Phase III PROOF-HD clinical study of pridopidine reported on Huntington’s disease

Preliminary analysis of PROOF-HD indicated that the Phase III study did not meet its primary endpoint, change from baseline compared to placebo at 65 weeks, as measured by the Unified Huntington Disease Rating Scale-Total Functional Capacity score (TFC), or the key secondary endpoint, measured by the Composite Unified Huntington’s Disease Rating Scale (cUHDRS). Effects on both of these measures were reduced by the use of concomitant medications.

Pre-specified analyses that excluded participants taking neuroleptics and chorea medications showed clinically meaningful and nominally significant benefits for participants on pridopidine across multiple measures, including disease progression (cUHDRS) and cognition (Stroop Word Reading Test, SWR), at various timepoints. There were also positive trends in motor (TMS) and function (TFC). For many of these measures, this represented improvement from baseline values.
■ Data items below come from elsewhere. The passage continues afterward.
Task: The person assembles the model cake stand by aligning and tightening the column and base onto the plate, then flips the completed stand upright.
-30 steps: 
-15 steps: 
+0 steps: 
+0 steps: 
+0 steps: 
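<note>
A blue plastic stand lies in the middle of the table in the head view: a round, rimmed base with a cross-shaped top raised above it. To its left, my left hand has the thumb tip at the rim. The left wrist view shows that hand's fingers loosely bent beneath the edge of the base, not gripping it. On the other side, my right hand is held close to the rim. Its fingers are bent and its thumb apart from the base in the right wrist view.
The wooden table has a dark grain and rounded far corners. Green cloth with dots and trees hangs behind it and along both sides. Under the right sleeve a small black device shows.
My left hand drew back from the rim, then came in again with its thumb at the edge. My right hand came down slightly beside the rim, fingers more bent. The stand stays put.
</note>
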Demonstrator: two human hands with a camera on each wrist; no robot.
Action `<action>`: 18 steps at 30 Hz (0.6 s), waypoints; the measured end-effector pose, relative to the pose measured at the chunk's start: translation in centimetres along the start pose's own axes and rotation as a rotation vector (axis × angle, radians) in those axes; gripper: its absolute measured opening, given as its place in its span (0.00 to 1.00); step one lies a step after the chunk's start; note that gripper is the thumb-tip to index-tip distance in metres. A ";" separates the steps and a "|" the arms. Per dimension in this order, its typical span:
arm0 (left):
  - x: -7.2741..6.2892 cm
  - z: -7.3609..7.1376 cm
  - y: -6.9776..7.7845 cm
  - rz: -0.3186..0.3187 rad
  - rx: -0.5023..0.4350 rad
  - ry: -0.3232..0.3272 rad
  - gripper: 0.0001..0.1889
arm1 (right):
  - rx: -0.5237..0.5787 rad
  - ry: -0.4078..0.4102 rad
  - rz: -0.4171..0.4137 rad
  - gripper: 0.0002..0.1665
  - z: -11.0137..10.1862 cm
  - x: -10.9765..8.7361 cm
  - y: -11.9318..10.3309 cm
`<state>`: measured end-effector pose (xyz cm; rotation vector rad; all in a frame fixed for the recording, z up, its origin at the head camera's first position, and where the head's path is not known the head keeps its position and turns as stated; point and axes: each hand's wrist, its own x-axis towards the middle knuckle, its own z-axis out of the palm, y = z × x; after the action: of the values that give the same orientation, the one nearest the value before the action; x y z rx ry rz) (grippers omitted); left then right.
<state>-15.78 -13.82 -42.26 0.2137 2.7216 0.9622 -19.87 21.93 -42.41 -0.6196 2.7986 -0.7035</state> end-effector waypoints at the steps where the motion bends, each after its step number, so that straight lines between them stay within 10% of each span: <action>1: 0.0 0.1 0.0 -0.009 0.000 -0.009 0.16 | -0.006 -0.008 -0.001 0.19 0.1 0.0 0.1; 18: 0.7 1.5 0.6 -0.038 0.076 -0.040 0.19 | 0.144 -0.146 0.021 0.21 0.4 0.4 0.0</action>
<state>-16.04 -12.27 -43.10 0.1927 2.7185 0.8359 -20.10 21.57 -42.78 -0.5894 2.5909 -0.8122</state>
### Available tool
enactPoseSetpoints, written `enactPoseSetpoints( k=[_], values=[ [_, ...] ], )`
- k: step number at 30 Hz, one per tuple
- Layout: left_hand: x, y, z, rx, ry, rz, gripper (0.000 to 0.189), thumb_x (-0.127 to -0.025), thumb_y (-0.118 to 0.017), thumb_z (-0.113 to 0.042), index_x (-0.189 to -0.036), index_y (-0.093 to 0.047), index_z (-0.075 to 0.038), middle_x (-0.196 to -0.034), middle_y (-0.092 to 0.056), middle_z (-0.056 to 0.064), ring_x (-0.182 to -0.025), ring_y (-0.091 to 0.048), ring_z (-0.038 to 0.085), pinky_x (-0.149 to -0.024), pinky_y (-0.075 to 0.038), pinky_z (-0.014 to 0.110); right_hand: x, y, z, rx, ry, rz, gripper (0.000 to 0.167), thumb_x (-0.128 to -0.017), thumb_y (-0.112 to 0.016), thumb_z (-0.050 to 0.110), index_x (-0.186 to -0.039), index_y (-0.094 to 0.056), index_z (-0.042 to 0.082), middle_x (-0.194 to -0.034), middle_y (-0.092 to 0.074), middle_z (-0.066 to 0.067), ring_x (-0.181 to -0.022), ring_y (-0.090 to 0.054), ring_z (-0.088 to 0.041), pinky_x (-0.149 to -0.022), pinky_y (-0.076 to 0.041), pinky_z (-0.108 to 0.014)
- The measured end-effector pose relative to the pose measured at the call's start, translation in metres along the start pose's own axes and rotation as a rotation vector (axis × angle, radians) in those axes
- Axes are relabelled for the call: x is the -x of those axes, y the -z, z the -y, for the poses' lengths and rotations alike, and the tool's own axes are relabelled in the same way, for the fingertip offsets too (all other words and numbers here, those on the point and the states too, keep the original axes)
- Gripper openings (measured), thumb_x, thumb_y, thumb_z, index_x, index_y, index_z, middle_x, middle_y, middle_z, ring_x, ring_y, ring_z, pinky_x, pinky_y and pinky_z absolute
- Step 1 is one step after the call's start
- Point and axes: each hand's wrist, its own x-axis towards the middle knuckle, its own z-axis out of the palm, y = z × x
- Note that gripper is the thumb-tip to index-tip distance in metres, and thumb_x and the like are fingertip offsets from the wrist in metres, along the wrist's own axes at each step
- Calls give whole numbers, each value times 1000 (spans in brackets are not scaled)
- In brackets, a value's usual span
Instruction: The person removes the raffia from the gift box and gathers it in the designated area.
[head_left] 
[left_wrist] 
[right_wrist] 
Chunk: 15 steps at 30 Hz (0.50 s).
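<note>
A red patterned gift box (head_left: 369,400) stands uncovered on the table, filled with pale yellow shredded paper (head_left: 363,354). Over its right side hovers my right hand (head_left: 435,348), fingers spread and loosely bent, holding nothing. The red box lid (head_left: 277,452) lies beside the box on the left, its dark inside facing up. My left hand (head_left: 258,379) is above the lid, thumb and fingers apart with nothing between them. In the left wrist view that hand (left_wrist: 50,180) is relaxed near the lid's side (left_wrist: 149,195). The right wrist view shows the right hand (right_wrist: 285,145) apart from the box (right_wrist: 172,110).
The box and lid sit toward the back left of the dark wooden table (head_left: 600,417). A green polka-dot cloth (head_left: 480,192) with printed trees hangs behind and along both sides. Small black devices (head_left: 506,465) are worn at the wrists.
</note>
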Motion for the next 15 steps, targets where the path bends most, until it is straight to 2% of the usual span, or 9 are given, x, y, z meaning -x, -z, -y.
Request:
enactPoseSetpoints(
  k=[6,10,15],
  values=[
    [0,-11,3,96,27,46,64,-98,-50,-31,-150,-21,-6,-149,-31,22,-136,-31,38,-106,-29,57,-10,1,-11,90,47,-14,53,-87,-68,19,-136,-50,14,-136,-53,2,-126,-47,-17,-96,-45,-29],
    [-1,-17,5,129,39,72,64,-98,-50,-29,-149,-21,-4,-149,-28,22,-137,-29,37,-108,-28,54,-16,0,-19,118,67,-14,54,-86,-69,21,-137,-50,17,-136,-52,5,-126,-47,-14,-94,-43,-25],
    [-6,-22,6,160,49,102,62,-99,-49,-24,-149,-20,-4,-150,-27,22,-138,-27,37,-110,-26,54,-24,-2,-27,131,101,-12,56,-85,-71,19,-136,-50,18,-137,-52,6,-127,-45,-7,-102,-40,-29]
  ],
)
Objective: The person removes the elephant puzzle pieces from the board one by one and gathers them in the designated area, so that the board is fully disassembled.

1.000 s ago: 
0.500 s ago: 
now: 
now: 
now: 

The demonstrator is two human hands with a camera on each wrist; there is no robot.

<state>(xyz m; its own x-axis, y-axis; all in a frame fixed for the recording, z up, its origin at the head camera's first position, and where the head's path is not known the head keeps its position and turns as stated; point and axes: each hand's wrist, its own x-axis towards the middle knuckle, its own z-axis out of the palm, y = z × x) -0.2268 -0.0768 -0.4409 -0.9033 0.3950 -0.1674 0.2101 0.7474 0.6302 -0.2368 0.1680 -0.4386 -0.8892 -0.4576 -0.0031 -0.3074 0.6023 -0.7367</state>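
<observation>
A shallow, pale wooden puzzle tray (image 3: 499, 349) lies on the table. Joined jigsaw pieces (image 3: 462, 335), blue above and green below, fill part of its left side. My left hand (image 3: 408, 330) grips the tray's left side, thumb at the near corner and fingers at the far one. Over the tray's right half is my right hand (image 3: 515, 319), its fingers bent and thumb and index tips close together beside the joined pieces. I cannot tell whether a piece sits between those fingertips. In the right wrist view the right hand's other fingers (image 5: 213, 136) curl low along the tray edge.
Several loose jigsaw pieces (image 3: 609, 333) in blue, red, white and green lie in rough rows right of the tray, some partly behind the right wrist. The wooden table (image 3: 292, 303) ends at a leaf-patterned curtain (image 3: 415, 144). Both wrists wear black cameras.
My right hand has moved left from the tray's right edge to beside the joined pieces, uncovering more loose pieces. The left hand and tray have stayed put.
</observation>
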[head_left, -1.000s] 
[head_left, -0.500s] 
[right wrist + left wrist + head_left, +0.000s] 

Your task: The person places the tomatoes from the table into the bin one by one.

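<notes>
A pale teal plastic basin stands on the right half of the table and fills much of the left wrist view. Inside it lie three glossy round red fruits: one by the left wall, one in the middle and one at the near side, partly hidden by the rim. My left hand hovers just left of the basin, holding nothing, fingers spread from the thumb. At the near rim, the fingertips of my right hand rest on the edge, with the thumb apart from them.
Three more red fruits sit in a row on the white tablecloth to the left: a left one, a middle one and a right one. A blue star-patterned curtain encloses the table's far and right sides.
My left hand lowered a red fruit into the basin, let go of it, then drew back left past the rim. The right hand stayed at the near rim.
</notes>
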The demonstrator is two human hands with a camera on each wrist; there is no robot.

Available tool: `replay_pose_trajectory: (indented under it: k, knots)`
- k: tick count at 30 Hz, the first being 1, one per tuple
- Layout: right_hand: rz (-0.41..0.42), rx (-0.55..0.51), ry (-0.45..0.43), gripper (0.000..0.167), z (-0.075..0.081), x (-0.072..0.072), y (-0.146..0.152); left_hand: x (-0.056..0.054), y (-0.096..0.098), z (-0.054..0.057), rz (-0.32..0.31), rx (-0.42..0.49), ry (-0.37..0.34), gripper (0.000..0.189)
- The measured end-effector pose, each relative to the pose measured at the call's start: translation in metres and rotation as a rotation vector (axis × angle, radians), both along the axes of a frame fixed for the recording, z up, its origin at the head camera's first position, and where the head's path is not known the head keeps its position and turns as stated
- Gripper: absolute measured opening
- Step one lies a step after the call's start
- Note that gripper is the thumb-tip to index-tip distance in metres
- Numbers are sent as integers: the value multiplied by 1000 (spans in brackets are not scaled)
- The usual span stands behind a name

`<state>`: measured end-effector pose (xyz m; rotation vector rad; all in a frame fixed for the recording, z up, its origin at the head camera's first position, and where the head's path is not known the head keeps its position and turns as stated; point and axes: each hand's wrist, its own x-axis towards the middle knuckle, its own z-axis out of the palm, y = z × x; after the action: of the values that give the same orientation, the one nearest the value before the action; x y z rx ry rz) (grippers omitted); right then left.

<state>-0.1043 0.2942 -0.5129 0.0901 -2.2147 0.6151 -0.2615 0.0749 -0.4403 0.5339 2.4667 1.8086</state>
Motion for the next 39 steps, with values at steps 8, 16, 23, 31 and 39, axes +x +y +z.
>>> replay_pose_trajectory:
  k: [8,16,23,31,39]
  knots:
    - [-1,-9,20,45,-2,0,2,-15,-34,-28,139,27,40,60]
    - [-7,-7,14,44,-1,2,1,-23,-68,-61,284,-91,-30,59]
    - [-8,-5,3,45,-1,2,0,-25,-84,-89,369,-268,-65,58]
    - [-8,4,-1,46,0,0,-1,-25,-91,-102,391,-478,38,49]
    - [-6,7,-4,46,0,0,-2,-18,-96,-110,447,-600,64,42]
Additionally, important secondary endpoints measuring Q-Motor, a quantitative, objective, rater-bias independent, computerized assessment of motor function, showed robust and nominally significant beneficial effects for participants on pridopidine and improvement from baseline. The effect was further strengthened when excluding participants taking neuroleptics and chorea medications. Pridopidine was well-tolerated with no serious treatment-related adverse events, with a safety and tolerability profile similar to placebo and consistent with previous clinical studies. These initial results, along with recently announced findings from the pridopidine arm of the HEALEY ALS Platform Trial, were presented at the 75th American Academy of Neurology (AAN) Annual Meeting taking place in Boston, MA.